* Requirement: Drop every picture. Then return, exactly, the lines from the beginning of the listing below through the one containing "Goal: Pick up".

* Recorded data:
----

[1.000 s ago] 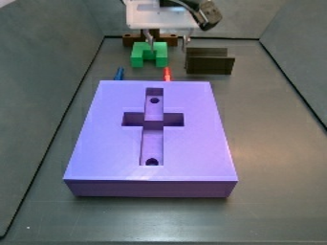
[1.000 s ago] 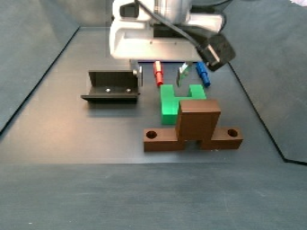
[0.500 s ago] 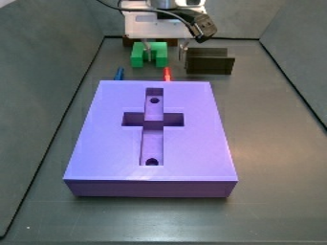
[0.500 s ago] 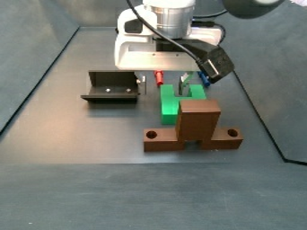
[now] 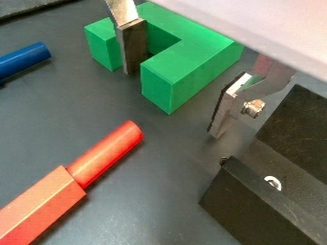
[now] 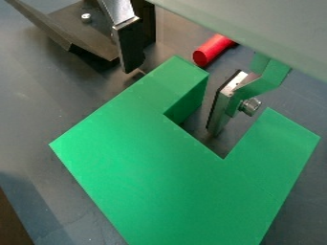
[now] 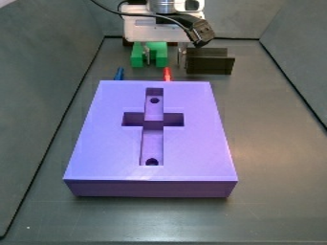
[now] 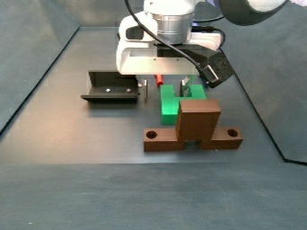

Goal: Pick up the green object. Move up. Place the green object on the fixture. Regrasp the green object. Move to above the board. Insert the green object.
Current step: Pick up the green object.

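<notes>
Wrist view: the tool (image 5: 179, 81) stands spread, its 2 silver plates straddling 1 arm of the green object (image 5: 166, 57), which lies on the bench (image 5: 141, 182). One plate sits in the notch, the other outside that arm; contact cannot be confirmed. A red bar (image 5: 71, 187) and a blue bar (image 5: 22, 59) lie nearby.

Wrist view: the green object (image 6: 141, 158) fills the frame, notch facing the tool (image 6: 179, 72). 1 plate is inside the notch. The fixture (image 6: 76, 33) lies beyond, apart.

Side view: the tool (image 7: 163, 38) is low at the far end of the bench, over the green object (image 7: 149, 51). The fixture (image 7: 208, 62) stands beside it; the board (image 7: 153, 129) is nearer, untouched.

Side view: the green object (image 8: 175, 103) rests against a brown wooden stand (image 8: 198, 128), presumably to present the arm for pinching. Judgement: pickup not yet complete.
</notes>
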Tool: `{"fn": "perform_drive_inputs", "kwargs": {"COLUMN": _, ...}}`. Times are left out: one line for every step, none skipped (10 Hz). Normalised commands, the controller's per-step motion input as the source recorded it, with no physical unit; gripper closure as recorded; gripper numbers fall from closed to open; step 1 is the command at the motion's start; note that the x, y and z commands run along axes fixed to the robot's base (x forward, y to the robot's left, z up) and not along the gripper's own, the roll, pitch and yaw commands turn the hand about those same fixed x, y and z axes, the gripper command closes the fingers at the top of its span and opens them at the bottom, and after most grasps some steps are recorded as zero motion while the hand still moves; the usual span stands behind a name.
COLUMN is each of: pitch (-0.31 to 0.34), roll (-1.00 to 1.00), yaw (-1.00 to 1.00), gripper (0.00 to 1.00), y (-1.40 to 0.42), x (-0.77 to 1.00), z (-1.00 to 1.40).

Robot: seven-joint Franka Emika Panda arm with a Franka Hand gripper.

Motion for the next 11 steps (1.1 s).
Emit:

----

* Completed exercise:
[1.000 s ago] 
[1.000 s ago] 
[0.500 s ago] 
[0.500 s ago] 
[now] 
[now] 
[now] 
[now] 

Goal: Pick up the green object. Move up. Place the green object on the fixture. Regrasp the green object. Move to above the board. Insert the green object.

For this exercise, the work is now complete.